Re: about client-side cursors - Mailing list psycopg

From Daniele Varrazzo
Subject Re: about client-side cursors
Date
Msg-id CA+mi_8a1ery2xvb+AdxMtVXydOdGC7wRMnfXNAvk8v73HsLFyw@mail.gmail.com
Whole thread Raw
In response to about client-side cursors  (Denis Laxalde <denis.laxalde@dalibo.com>)
Responses Re: about client-side cursors  (Daniele Varrazzo <daniele.varrazzo@gmail.com>)
Re: about client-side cursors  (Denis Laxalde <denis.laxalde@dalibo.com>)
Re: about client-side cursors  (Karsten Hilbert <Karsten.Hilbert@gmx.net>)
List psycopg
On Wed, 3 Feb 2021 at 17:16, Denis Laxalde <denis.laxalde@dalibo.com> wrote:

> I'd like to discuss about the concept of client-side cursor as defined
> in psycopg.

Welcome Denis!


> This is a concept I've always been quite uncomfortable with;
> I'll try to explain why.
>
> First, from a practical point of view:
>
>    cur = connection.cursor()
>    cur.execute(...)
>    result = cur.fetchxxx()
>
> This typical pattern seems awkward to me. Where do IO operations
> actually take place? (on execute()? on fetch()? on both?)

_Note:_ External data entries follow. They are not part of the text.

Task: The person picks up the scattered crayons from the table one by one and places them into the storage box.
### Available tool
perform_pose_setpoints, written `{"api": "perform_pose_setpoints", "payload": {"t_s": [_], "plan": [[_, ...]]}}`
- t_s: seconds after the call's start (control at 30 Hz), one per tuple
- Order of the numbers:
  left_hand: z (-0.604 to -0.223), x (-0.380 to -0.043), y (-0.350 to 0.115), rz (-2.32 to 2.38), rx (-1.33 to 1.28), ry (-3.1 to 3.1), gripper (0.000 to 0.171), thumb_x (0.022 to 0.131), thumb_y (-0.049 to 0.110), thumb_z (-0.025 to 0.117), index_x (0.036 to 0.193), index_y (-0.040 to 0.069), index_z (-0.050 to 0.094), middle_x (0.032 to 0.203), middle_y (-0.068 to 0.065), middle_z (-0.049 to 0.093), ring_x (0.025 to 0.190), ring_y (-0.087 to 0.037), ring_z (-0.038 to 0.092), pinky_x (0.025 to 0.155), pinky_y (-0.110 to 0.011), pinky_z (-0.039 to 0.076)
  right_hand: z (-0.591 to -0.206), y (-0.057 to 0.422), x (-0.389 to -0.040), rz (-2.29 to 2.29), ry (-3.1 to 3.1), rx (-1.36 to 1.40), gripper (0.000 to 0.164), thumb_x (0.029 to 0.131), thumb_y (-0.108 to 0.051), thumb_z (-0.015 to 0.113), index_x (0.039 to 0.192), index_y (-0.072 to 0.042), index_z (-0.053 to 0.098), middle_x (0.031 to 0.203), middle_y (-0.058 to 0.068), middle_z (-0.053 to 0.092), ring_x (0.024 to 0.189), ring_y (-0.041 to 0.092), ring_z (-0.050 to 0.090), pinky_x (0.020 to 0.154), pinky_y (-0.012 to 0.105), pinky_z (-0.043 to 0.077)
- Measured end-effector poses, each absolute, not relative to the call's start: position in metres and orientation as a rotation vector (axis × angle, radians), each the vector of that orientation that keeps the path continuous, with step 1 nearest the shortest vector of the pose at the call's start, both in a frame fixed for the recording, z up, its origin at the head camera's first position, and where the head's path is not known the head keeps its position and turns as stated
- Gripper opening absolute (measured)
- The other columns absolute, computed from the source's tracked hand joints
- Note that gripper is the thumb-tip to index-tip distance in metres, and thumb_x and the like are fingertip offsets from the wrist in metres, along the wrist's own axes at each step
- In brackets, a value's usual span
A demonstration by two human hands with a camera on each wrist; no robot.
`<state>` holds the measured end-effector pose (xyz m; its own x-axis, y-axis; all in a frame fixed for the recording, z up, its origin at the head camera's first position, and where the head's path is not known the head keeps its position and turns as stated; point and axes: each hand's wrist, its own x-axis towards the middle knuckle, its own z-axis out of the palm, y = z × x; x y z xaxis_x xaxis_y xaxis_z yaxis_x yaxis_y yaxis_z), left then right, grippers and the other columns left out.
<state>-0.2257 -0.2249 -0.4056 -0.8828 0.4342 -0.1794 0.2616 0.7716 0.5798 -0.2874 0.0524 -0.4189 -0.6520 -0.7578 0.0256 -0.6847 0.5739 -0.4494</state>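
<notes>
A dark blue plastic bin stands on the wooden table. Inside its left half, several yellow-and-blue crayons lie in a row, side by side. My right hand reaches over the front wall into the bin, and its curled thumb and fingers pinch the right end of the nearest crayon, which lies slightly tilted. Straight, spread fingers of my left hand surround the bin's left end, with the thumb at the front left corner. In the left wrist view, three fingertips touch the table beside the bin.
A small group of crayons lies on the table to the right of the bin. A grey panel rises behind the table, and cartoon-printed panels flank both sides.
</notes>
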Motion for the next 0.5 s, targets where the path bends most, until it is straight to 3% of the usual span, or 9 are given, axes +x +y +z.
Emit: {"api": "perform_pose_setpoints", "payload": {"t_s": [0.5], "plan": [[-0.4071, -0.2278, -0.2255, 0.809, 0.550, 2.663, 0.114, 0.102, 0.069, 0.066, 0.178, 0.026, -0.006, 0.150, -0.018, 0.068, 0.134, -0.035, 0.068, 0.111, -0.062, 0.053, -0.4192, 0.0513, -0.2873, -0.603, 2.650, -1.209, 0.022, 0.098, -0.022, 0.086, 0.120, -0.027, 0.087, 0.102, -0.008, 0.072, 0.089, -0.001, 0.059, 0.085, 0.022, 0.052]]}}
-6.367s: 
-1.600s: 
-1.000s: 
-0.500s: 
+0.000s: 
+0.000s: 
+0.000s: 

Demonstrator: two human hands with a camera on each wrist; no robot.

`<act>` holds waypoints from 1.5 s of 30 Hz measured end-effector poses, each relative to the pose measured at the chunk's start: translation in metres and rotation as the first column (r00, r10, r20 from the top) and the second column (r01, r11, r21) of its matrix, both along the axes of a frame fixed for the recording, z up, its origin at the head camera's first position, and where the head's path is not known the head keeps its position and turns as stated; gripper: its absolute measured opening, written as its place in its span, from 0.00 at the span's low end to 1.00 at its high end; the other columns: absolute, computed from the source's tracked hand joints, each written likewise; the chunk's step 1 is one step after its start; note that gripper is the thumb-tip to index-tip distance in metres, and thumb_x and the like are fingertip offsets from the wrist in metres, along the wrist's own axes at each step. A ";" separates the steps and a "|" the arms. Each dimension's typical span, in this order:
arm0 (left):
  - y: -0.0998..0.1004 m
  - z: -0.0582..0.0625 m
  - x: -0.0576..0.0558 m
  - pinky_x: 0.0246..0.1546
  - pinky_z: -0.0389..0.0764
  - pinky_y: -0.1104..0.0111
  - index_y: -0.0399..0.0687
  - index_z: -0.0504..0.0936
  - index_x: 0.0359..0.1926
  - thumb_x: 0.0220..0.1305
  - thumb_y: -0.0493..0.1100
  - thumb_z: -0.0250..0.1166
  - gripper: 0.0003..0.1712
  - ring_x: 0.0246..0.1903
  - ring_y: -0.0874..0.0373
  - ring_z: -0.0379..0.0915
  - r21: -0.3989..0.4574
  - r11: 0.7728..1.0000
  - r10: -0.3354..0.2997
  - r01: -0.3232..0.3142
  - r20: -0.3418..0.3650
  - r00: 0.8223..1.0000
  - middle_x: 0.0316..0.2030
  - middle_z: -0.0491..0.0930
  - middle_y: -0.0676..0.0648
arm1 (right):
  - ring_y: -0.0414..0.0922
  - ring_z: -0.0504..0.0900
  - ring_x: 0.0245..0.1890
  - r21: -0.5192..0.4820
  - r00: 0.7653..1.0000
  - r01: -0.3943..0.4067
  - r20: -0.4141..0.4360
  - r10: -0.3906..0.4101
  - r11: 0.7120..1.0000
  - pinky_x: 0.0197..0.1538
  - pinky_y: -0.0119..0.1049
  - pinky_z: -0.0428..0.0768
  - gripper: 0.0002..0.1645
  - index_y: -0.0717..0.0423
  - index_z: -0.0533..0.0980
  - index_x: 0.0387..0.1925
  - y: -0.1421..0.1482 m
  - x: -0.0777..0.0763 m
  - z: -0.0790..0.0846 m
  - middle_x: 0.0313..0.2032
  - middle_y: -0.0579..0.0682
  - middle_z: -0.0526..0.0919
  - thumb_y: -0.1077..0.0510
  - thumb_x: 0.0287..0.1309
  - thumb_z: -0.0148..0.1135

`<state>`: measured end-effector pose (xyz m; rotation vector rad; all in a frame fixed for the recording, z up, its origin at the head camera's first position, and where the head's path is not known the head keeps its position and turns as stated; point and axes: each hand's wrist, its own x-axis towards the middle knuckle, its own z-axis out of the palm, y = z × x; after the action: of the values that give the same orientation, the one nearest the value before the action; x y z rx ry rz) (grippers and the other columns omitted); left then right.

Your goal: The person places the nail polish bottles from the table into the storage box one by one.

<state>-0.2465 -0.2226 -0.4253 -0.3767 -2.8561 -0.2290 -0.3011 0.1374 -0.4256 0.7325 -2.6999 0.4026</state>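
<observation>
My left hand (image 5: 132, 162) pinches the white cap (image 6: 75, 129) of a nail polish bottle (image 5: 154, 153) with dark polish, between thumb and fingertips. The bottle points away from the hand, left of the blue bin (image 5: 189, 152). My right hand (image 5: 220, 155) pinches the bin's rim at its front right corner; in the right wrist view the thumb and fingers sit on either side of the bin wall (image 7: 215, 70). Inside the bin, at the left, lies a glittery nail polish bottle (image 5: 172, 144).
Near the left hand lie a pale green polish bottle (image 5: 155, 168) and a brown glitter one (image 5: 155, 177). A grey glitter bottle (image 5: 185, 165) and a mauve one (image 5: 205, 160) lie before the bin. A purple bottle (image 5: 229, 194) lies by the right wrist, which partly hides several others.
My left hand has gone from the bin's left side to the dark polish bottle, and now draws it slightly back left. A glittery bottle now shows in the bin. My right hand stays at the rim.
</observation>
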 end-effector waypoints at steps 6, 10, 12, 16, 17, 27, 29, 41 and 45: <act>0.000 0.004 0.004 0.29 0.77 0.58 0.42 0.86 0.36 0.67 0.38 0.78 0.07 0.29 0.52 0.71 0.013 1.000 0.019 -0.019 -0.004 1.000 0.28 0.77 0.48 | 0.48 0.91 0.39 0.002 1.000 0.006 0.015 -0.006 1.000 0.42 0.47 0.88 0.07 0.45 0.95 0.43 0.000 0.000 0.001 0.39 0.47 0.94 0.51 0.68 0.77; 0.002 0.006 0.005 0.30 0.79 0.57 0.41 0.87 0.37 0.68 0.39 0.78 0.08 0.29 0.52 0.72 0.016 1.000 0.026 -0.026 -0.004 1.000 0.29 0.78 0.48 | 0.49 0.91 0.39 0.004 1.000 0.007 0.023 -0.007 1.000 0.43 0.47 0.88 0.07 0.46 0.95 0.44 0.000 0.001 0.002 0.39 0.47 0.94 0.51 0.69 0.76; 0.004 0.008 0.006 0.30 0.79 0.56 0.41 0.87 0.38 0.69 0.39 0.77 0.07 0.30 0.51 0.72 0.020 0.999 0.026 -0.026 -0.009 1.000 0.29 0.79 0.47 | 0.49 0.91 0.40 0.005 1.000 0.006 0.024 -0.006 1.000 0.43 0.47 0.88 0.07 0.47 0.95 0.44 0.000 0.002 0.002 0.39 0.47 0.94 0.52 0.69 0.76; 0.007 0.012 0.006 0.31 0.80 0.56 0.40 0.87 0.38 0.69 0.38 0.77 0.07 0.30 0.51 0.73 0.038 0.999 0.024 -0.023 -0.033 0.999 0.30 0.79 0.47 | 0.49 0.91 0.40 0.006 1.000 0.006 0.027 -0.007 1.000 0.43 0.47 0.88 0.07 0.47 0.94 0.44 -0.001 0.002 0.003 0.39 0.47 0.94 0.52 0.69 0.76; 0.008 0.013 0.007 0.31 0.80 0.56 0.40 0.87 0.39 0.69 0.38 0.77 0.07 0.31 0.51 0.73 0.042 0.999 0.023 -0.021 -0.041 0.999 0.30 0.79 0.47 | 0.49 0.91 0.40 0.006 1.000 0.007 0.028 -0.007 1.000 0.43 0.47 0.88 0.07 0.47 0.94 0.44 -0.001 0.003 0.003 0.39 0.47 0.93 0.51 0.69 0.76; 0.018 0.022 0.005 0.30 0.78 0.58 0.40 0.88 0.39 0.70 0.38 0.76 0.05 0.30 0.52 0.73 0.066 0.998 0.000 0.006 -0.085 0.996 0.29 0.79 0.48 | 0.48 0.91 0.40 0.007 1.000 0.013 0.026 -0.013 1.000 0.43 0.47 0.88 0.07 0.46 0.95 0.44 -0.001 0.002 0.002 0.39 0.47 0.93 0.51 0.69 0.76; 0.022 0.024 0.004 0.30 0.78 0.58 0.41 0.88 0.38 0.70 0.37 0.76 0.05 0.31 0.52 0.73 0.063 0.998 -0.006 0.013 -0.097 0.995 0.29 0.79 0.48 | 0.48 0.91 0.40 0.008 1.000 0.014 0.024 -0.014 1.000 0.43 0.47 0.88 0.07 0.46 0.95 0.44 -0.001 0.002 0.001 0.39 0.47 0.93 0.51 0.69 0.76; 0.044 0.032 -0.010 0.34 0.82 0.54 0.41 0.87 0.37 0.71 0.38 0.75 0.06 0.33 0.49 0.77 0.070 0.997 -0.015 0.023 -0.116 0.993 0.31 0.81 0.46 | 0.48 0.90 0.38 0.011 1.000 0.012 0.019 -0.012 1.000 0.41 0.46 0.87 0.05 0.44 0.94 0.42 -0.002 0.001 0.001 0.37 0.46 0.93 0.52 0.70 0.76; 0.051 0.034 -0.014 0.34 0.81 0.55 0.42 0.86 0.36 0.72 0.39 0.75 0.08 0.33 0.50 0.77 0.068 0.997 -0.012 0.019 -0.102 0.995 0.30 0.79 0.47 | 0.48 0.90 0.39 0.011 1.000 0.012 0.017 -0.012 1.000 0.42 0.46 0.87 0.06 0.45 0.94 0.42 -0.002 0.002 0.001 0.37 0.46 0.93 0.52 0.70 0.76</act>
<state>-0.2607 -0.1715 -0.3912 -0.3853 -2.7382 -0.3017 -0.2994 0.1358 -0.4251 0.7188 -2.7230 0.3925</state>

For a client-side cursor, it happens on execute, but for a server-side
cursor it happens in both (execute creates the cursor, I have no idea
as to when the server decides to hit the disks, but for the client
every fetch is a roundtrip with the server).


> Then, and besides the terminology, the fact that named cursors are very
> different from client-side cursors while being constructed by the same
> API is confusing. I understand that this may come from the DB-API:
>
>   https://www.python.org/dev/peps/pep-0249/#cursor-objects
>   > [Cursor] objects represent a database cursor. [...]
>
> But this does not seem quite right to me since a client-side cursor is
> actually not a PostgreSQL cursor. (The documention on psycopg2 is clear
> on the difference, though.)

Yes, that's correct: the name comes from the dbapi. The dbapi cursor
does two different things indeed: it runs queries and manages results.
I understand that the overlap is sort of weird and everyone who has
said "psycopg sucks: let me write my own driver" have used the mental
model - much more familiar - of "I ask a query to a connection which
gives me a result". So usually what is created is something which can
be used as:

    result = conn.execute(query, vars)
    for record in result:
        ...

This is understandable, so much that in psycopg3 I've added
conn.execute, which is implemented as:

    def execute(self, query, vars)
        cur = self.cursor()
        cur.execute(query, vars)
        return cur

and allow you to use the cursor only to iterate on the data returned,
ignoring the execute*() methods.


> In asyncio context, while playing around with psycopg3, the situation is
> even worse because of the additional async/await keywords; for instance:
>
>    conn = await psycopg3.AsyncConnection.connect()
>    async with conn:
>        cur = await conn.execute("SELECT * FROM test")
>        r = await cur.fetchall()
>
> Why do we need two 'await' (i.e. two IO operations) on conn.execute()
> and cur.fetchall() if 'cur' is a client-side cursor? (Back to my first
> point about where IO happen, this appears to depend on whether the
> connection has 'autocommit' or not...)

I am going a bit back and forth on this mentally, although not in the
code. The forces pulling in different directions are:

1) if a method may possibly do I/O activity, then it should be async.
I don't know where I have read it and how strong is this guideline,
however it makes sense: it's better to have a function to call with
await where the await is actually not needed than a function which
should have been await but now you are stuck with a blocking
interface.

2) if we want to have sync and async cursor, it would be better if
they had the same interface

The point 2 is pretty true in psycopg2 because there is a single
cursor class, and every method is if'ed like:

    def fetchmany(self, nrecs):
        if not self.name:
            # client-side cursor
            res = self.result[self.current, self.current + nrecs]
            self.current += nrecs
            return res
        else:
            # server-side cursor
            result = self.connection.execute(f"FETCH {nrecs} FROM {self.name}")
            return result

I don't think this is a good implementation, so in psycopg3 I would
like to have a Cursor interface with a ClientCursor and a ServerCursor
implementation, without the if for each method. In async mode,
AsyncClientCursor.fetchmany() doesn't actually need to be async, but
AsyncServerCursor.fetchmany() does I/O activity. However, would two
different implementation classes demand two different interfaces?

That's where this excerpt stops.